REQUIRED WORK:
Once the pictures are set aside, output all the records exactly.

[Records from a collection]
_ _ _ _ _ _ _

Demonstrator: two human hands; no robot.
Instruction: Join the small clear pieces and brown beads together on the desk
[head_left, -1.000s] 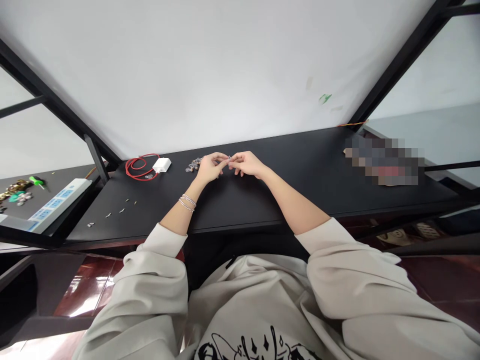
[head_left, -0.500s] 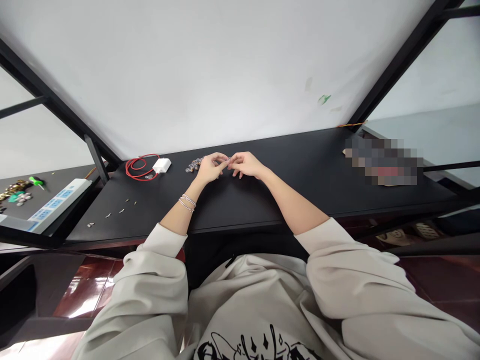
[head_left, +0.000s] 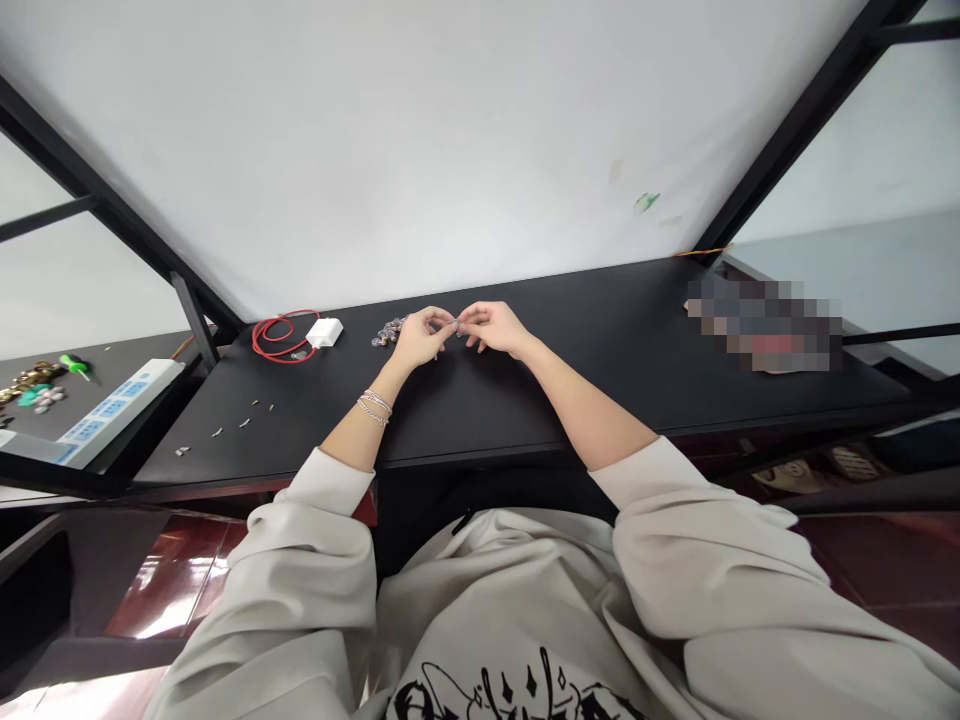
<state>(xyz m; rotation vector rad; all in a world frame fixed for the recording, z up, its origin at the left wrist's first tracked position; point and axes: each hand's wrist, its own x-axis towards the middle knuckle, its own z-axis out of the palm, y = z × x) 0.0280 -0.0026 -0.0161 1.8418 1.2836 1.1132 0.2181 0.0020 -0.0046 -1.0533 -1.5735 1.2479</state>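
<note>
Above the black table (head_left: pixel 480 410), my left hand (head_left: pixel 421 336) and my right hand (head_left: pixel 495 328) meet fingertip to fingertip. Both are closed in a pinch. Between them is a small clear bead (head_left: pixel 458 326), partly covered by the fingers; whether it hangs on a thread is too small to tell. A little pile of clear and brownish beads (head_left: pixel 386 333) lies just left of my left hand, partly behind it. Silvery bracelets (head_left: pixel 374 405) circle my left wrist.
A red cable (head_left: pixel 262 345) with a white charger (head_left: pixel 325 332) lies at the table's back left. Several tiny metal pieces (head_left: pixel 244 422) are scattered at the front left. A power strip (head_left: pixel 120 405) and green screwdriver (head_left: pixel 73 363) sit farther left. A blurred-out object (head_left: pixel 765 325) lies at right.
The clear bead shows a little more between my fingertips, and my right hand's fingers have shifted slightly. The hands stay in nearly the same place.
</note>
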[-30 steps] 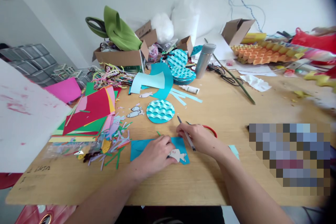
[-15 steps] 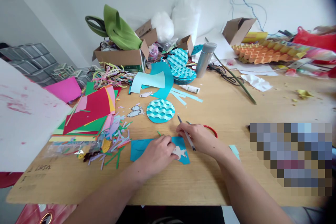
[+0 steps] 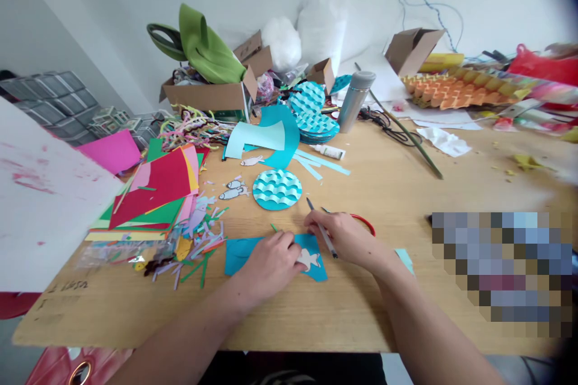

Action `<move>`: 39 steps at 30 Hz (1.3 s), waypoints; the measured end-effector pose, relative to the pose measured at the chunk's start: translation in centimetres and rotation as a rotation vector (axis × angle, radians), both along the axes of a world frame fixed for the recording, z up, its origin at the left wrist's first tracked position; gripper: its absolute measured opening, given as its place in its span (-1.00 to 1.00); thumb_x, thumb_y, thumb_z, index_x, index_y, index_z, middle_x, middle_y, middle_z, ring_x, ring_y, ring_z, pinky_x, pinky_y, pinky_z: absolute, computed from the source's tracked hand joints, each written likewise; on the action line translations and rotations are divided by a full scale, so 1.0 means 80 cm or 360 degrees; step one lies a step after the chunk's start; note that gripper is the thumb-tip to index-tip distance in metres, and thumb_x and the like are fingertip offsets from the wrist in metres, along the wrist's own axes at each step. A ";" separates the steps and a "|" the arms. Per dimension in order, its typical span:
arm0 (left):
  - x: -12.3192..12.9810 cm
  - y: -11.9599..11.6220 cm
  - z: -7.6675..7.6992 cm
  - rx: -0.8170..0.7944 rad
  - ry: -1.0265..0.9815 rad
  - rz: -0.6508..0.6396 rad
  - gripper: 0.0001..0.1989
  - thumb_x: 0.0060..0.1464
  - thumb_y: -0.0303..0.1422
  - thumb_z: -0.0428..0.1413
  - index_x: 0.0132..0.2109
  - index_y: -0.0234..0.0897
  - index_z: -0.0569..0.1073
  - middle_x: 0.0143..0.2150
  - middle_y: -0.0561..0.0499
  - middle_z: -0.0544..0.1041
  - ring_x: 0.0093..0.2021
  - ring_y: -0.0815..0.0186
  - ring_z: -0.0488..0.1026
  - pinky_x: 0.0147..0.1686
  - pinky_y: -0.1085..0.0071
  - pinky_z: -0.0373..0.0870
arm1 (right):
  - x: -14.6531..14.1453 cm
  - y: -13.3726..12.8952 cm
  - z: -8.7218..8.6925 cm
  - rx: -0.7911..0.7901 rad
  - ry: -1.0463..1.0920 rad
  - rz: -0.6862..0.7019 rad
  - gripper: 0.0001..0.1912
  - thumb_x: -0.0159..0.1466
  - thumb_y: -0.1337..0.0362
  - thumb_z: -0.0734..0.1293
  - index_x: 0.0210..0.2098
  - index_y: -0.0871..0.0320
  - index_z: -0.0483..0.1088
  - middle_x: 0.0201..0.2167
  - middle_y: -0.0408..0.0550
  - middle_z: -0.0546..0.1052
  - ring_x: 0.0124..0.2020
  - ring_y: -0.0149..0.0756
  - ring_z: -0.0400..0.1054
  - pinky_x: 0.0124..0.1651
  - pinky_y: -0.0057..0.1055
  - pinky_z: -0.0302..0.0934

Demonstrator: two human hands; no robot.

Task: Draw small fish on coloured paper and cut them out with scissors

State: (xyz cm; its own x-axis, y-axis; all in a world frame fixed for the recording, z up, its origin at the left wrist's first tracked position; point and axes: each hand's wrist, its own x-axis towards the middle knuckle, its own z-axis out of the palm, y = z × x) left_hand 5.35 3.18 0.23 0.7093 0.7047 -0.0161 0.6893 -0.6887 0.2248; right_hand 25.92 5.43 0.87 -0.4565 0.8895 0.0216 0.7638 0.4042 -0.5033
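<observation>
A white paper fish (image 3: 309,260) with a drawn outline lies on a sheet of blue paper (image 3: 239,255) near the table's front edge. My left hand (image 3: 275,258) rests over the blue paper with bent fingers, its thumb pressing the fish's left end. In my right hand (image 3: 336,234) is a slim grey pen (image 3: 326,237), lying slantwise across the fingers. My right fingertips are at the blue paper's upper edge. Partly hidden behind this hand are scissors with a red handle (image 3: 366,224). Just beyond sits a round blue piece with wavy paper strips (image 3: 277,189).
Two grey paper fish (image 3: 232,192), paper scraps (image 3: 205,246) and coloured sheets (image 3: 153,192) lie to the left. Further back are a glue tube (image 3: 330,151), a steel flask (image 3: 356,102) and a cardboard box (image 3: 208,96). A green stick (image 3: 406,132) lies right of the flask.
The camera view has shifted very slightly. Both hands, the pen and the paper fish keep nearly the same places.
</observation>
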 end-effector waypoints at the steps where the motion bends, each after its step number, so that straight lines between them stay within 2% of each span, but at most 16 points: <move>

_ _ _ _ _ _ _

EXERCISE OUTPUT:
Demonstrator: two human hands; no robot.
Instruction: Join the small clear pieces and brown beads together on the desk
[head_left, -1.000s] 
[head_left, -0.500s] 
[head_left, +0.000s] 
<state>(xyz m; rotation vector rad; all in a world frame fixed for the recording, z up, its origin at the left wrist's first tracked position; point and axes: each hand's wrist, its own x-axis towards the middle knuckle, its own z-axis out of the palm, y = z × x) 0.0280 -0.0026 -0.0161 1.8418 1.2836 1.1132 0.2181 0.0020 -0.0046 -1.0533 -1.5735 1.2479</state>
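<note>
Above the black table (head_left: pixel 480 410), my left hand (head_left: pixel 421 336) and my right hand (head_left: pixel 495 328) meet fingertip to fingertip. Both are closed in a pinch. Between them is a small clear bead (head_left: pixel 458 326), partly covered by the fingers; whether it hangs on a thread is too small to tell. A little pile of clear and brownish beads (head_left: pixel 386 333) lies just left of my left hand, partly behind it. Silvery bracelets (head_left: pixel 374 405) circle my left wrist.
A red cable (head_left: pixel 262 345) with a white charger (head_left: pixel 325 332) lies at the table's back left. Several tiny metal pieces (head_left: pixel 244 422) are scattered at the front left. A power strip (head_left: pixel 120 405) and green screwdriver (head_left: pixel 73 363) sit farther left. A blurred-out object (head_left: pixel 765 325) lies at right.
The clear bead shows a little more between my fingertips, and my right hand's fingers have shifted slightly. The hands stay in nearly the same place.
</note>
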[-30 steps] 
[-15 steps] 
[+0 steps] 

Action `<move>`: 39 steps at 30 Hz (1.3 s), waypoints; the measured end-effector pose, relative to the pose measured at the chunk's start: translation in centimetres and rotation as a rotation vector (axis × angle, radians), both along the axes of a world frame fixed for the recording, z up, its origin at the left wrist's first tracked position; gripper: its absolute measured opening, given as its place in its span (-1.00 to 1.00); thumb_x, thumb_y, thumb_z, index_x, index_y, index_z, middle_x, middle_y, middle_z, ring_x, ring_y, ring_z, pinky_x, pinky_y, pinky_z: absolute, computed from the source's tracked hand joints, each written likewise; on the action line translations and rotations are divided by a full scale, so 1.0 means 80 cm or 360 degrees; step one lies a step after the chunk's start; note that gripper is the thumb-tip to index-tip distance in metres, and thumb_x and the like are fingertip offsets from the wrist in metres, along the wrist's own axes at each step. A ";" separates the steps and a "|" the arms. Per dimension in order, its typical span:
arm0 (left):
  - x: -12.3192..12.9810 cm
  - y: -11.9599..11.6220 cm
  - z: -7.6675..7.6992 cm
  - rx: -0.8170..0.7944 rad
  - ry: -1.0265..0.9815 rad
  - rz: -0.6508..0.6396 rad
  - gripper: 0.0001..0.1989
  - thumb_x: 0.0060..0.1464
  - thumb_y: -0.0303..0.1422
  - thumb_z: -0.0428..0.1413
  - index_x: 0.0132..0.2109
  - index_y: -0.0234..0.0897
  - index_z: -0.0569..0.1073
  - middle_x: 0.0143..0.2150
  - middle_y: -0.0561..0.0499
  - middle_z: -0.0544..0.1041
  - ring_x: 0.0093..0.2021
  - ring_y: -0.0815..0.0186
  - ring_z: -0.0488..0.1026
  - pinky_x: 0.0147..0.1686
  - pinky_y: -0.1085..0.0071
  - pinky_z: -0.0373..0.0870
arm1 (right):
  - x: -14.6531..14.1453 cm
  - y: -13.3726..12.8952 cm
  - z: -8.7218..8.6925 cm
  - rx: -0.7911..0.7901 rad
  - ry: -1.0463..1.0920 rad
  - rz: -0.6862..0.7019 rad
  - gripper: 0.0001..0.1912
  - thumb_x: -0.0159..0.1466
  - thumb_y: -0.1337..0.0362
  - thumb_z: -0.0734..0.1293
  - index_x: 0.0210..0.2098
  - index_y: -0.0871..0.0320
  - index_z: -0.0483..0.1088
  - middle_x: 0.0201..0.2167
  - middle_y: -0.0408..0.0550
  - middle_z: -0.0546..0.1052
  - ring_x: 0.0124..0.2020
  - ring_y: -0.0149..0.0756
  - ring_z: -0.0400..0.1054
  - pinky_x: 0.0124..0.1651
  - pinky_y: -0.0057..0.1055
  - pinky_z: -0.0302..0.0934

Demonstrator: two human hands; no robot.

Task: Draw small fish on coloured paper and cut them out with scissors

State: (xyz cm; its own x-axis, y-axis; all in a world frame fixed for the recording, z up, its origin at the left wrist's first tracked position; point and axes: each hand's wrist, its own x-axis towards the middle knuckle, its own z-axis out of the palm, y = z × x) left_hand 5.35 3.18 0.23 0.7093 0.7047 -0.0161 0.6893 -0.6887 0.2248; right_hand 25.92 5.43 0.87 -0.4565 0.8895 0.0216 0.7638 0.4042 -0.5033
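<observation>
A white paper fish (image 3: 309,260) with a drawn outline lies on a sheet of blue paper (image 3: 239,255) near the table's front edge. My left hand (image 3: 275,258) rests over the blue paper with bent fingers, its thumb pressing the fish's left end. In my right hand (image 3: 336,234) is a slim grey pen (image 3: 326,237), lying slantwise across the fingers. My right fingertips are at the blue paper's upper edge. Partly hidden behind this hand are scissors with a red handle (image 3: 366,224). Just beyond sits a round blue piece with wavy paper strips (image 3: 277,189).
Two grey paper fish (image 3: 232,192), paper scraps (image 3: 205,246) and coloured sheets (image 3: 153,192) lie to the left. Further back are a glue tube (image 3: 330,151), a steel flask (image 3: 356,102) and a cardboard box (image 3: 208,96). A green stick (image 3: 406,132) lies right of the flask.
The camera view has shifted very slightly. Both hands, the pen and the paper fish keep nearly the same places.
</observation>
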 end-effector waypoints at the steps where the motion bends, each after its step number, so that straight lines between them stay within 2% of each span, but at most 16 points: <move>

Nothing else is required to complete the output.